Мой отпуск закончился. Двадцать четыре часа истекли. Но сколько времени прошло с тех пор, как я вышел из дому и вернулся на Голаны в свою часть, не знаю. Последний отпускной тремп был у меня от Кунейтры и до штаба батальона. Там я подошел к первой же машине, где была рация, связался с Хананом и доложил о прибытии. Я был рад услышать его голос. Еще до того как он закончил говорить со мной, он отправил домой другого наводчика: жаль каждой минуты отпуска. Около кухни солдаты загружали грузовик провизией, которую он должен был доставить в расположение разных частей. Рыжий старшина старался взять как можно больше свежих продуктов и солдатских пайков, а повар следил за тем, чтобы их как можно больше осталось в батальоне.

Я попросил Марциано, нашего кладовщика, позвать меня, когда они закончат, а сам тем временем пошел к палатке связистов: может, удастся позвонить домой. В те дни, когда нам случалось по какой-либо надобности бывать в штабе, мы старались воспользоваться возможностью позвонить. Там, где стояла наша рота, имелась только линия внутренней связи. Раз в несколько недель с почты присылали передвижную станцию. Это было настоящим праздником. Мы становились в очередь снова и снова, и нам удавалось поговорить по нескольку раз.

Я вошел в палатку. Дежурный связист возился у коммутатора, мигали оранжевые лампочки. Одна трубка была зажата около уха, в другую он говорил, одновременно обеими руками переключая телефонные провода. Он взглянул на меня и (я не успел еще ничего сказать), чуть поколебавшись, встал с места, снял наушники и подошел ко мне.

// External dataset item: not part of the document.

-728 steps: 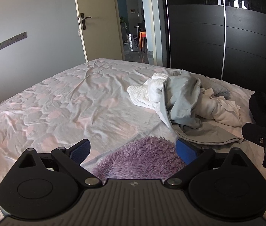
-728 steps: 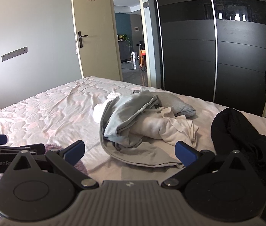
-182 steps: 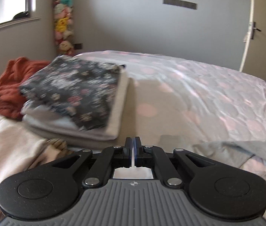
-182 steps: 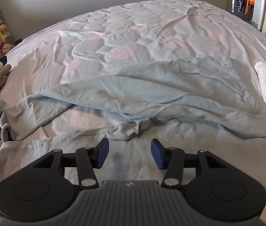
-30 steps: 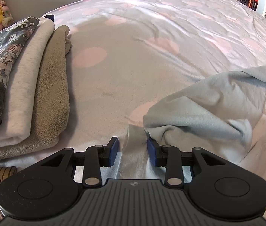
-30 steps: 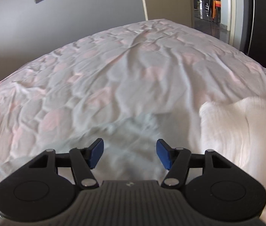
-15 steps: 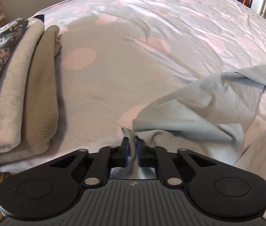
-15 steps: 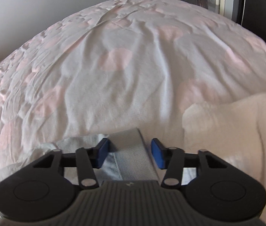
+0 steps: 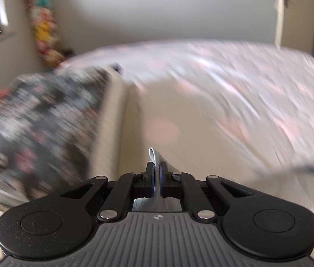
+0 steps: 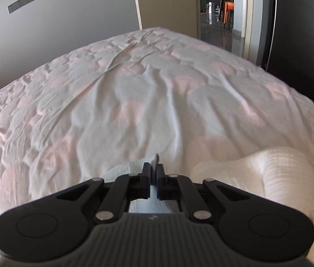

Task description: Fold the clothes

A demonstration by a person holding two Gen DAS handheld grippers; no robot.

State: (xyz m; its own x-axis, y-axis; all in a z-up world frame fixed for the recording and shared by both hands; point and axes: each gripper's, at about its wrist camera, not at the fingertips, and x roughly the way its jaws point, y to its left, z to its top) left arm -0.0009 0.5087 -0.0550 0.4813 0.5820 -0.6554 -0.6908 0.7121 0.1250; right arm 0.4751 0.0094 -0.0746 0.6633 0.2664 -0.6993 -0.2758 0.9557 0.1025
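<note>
Grey garment (image 9: pixel 154 155) pinched by left claw (image 9: pixel 156 173), right claw (image 10: pixel 153 175).

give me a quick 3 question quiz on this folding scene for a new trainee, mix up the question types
1. True or false: the left gripper is open and empty.
2. Multiple choice: what is pinched in the right gripper? A) a purple rug B) an edge of the grey garment C) nothing
3. Short answer: in the left wrist view, what lies on the bed to the left of the gripper?

Key
1. False: its jaws are shut on a fold of the grey garment.
2. B
3. A stack of folded clothes with a dark floral piece on top, blurred in this view.
</note>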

- Танкист, - сказал он, - ты меня, конечно, не помнишь, но зато я помню тебя и никогда не забуду. Я тебя сразу узнал. Не думал, что встречу снова. Не знал, что случилось с тобой во время войны. Не знал, жив ли ты и числишься ли еще в нашем батальоне... Прости меня. Я прошу у тебя прощения. Сейчас расскажу почему.

Я был первым, кого ты встретил на базе Ифтах, когда спустился с Голан, чтобы присоединиться к экипажу другого танка. Ты выглядел ужасно. Усталый, весь в копоти, лицо черное, глаза воспаленные, в нелепо болтающемся перепачканном комбинезоне, в руках - "узи" без ремня. Только взгляд твой был совершенно трезв и ясен. Я спросил тебя, что происходит на плато. Ты стал взволнованно рассказывать, что почти все танки вашей роты вышли из строя, что сирийцы в Нафахе, что они поджигают наши танки ракетами, что они сбивают наши самолеты. И много чего еще. Я тогда стоял на дежурстве у дверей столовой вместе с еще одним парнем, кладовщиком. Мы слушали тебя и перемигивались. Не верили ни одному твоему слову, но ты этого не понял. Мы решили, что ты просто в шоке, с молодыми бойцами такое случается. Мы об этом читали. Я сказал тебе тогда: "Пойди выпей чего-нибудь, успокойся, танки не так-то легко подбить, и самолеты ЦАХАЛа так просто не падают, все будет в порядке, еще несколько дней - и эта война закончится". То, что ты рассказывал, казалось неправдоподобным.